It’s estimated that 80% of all the content on the internet lies below the surface web, undiscovered by most search engines. We believe it’s one of the reasons the pendulum is swinging back toward the need for a librarian as a digital guide for navigating this deep, rich ocean of information.
LibSource Senior Director of Research and Intelligence, John DiGilio, recently presented a webinar on the topic of “Deep Web, Deep Insights” in which he discussed the opportunity and need for delving below the surface web, which is the purview of popular search engines like Google and Bing.
Content undiscovered in basic internet business research
John included some examples of the kinds of content found in the deep web that’s not usually available through basic web searches, even to people who are adept at creating search strings. As John explained, this content is only discovered through specialty search or special access, and includes the following:
Special collections
Special collections are known to librarians, researchers and archivists as materials (in this case digital, but could be any format) that are unique, possess artifactual or monetary value and contribute to the fundamental mission of the collection owners. Special collections are available in virtually every discipline and industry, from law to science, often behind paywalls or other restrictions.
Proprietary databases
Commercial, government, non-profit and academic organizations generate massive amounts of data through their missions and operations. As proprietary databases, much of this content is privately held and not available outside the organization. However, for some sectors, especially government, the information is available and accessible to skilled researchers.
Social media
Facebook alone is closing in on two billion users worldwide, offering information and insights on individuals and organizations that can’t be found anywhere else. While some social media posts are increasingly being indexed, user control over their social media accounts keeps most of it hidden.
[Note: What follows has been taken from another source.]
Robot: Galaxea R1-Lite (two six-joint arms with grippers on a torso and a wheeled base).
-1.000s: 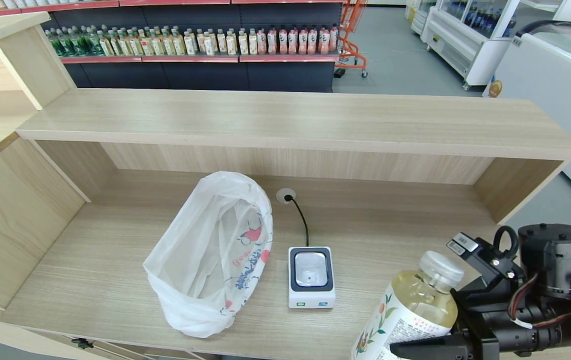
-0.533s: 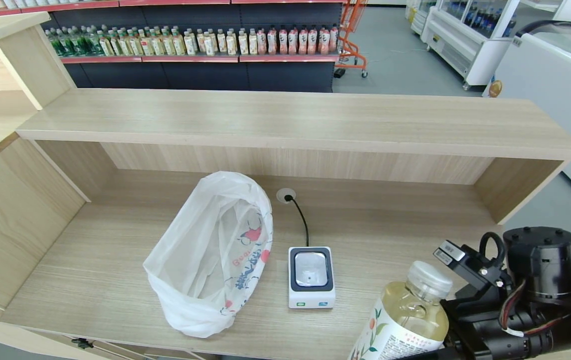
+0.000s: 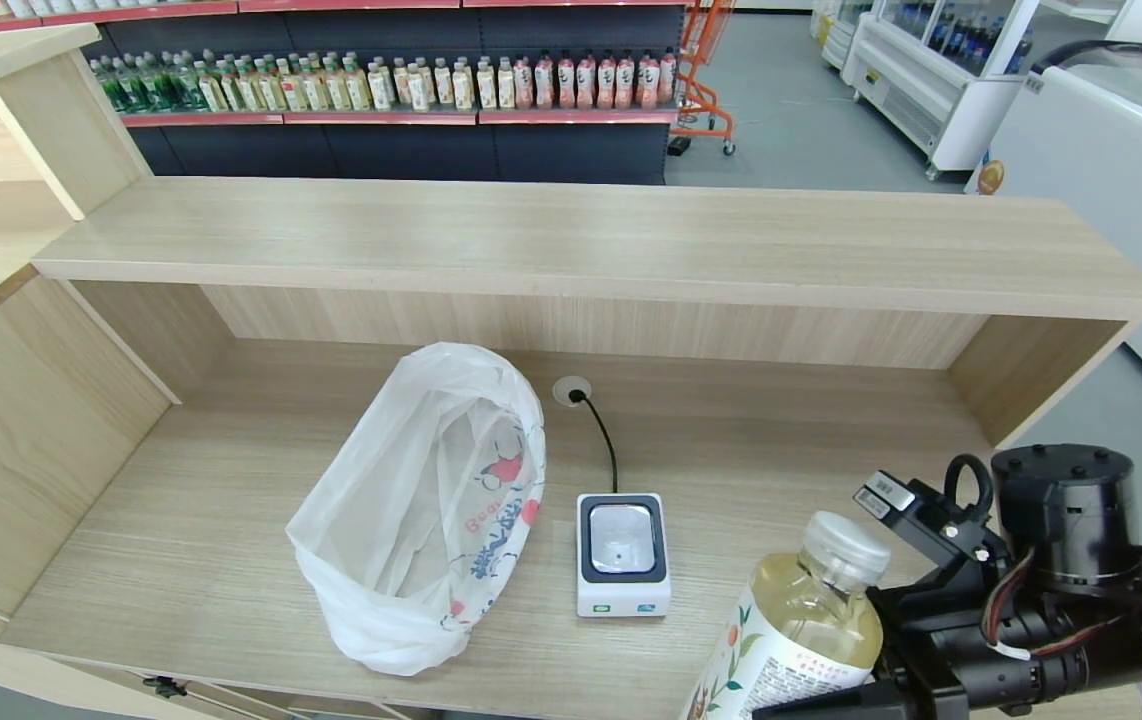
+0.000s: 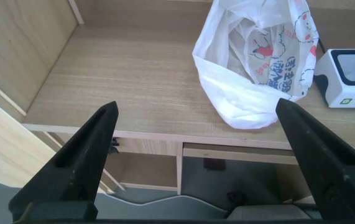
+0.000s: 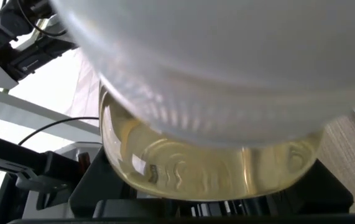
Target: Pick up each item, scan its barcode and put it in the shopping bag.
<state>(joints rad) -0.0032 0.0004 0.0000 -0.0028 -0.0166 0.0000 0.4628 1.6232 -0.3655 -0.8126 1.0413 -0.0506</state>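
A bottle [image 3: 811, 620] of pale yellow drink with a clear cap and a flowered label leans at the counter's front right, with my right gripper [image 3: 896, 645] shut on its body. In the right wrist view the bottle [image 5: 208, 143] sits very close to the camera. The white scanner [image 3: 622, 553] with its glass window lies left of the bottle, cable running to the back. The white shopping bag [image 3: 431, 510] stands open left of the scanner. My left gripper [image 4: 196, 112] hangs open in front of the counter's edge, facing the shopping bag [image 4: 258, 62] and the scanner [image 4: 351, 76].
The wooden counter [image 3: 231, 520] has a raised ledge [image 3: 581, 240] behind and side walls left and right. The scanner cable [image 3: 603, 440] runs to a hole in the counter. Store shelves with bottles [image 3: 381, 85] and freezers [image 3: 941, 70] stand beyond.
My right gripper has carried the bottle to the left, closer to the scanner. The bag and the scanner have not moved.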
Intranets and internal sites
Most organizations now manage and rely on their own intranets and other internal sites, such as networks on Yammer or Slack. While private, they would be considered part of the deep web.
John did touch on the ethics of deep web research, making it clear that ethical research does not include hacking! But in terms of volume, these categories illustrate that it’s highly likely and plausible that the deep web does indeed contain the vast majority of web content.
Why librarians are the key to deep web research
If you are a librarian or other researcher/information professional who needs to present a case for your value, or if you are a manager questioning the value of investing in research and analysis capabilities, we offer the following considerations:
- Relying on surface web research does not give an organization a competitive advantage, because it gives you the same popular information being used and referenced by everyone else.
- Some of the most timely, relevant and reliable information sources are below the surface web, in what is commonly referred to as the deep web.
- Mining the deep web can be a costly, time-consuming undertaking. Trained library and information science professionals can do it more quickly, efficiently and less expensively than most information users themselves—users like lawyers or managers in marketing, sales, business development, finance and other functional areas.
Along with time and money, John discussed other pitfalls that await deep web divers, like additional information overload that can be overwhelming. Experience and training in library and information science does make a difference, allowing those workers to avoid pitfalls and mitigate problems and potential liabilities.
We’re not saying that the surface web has no place in business research and intelligence. For many basic information needs, Google and Bing perform well. However, for organizations and managers that believe in the value of the information advantage, navigating the deep web must become a priority.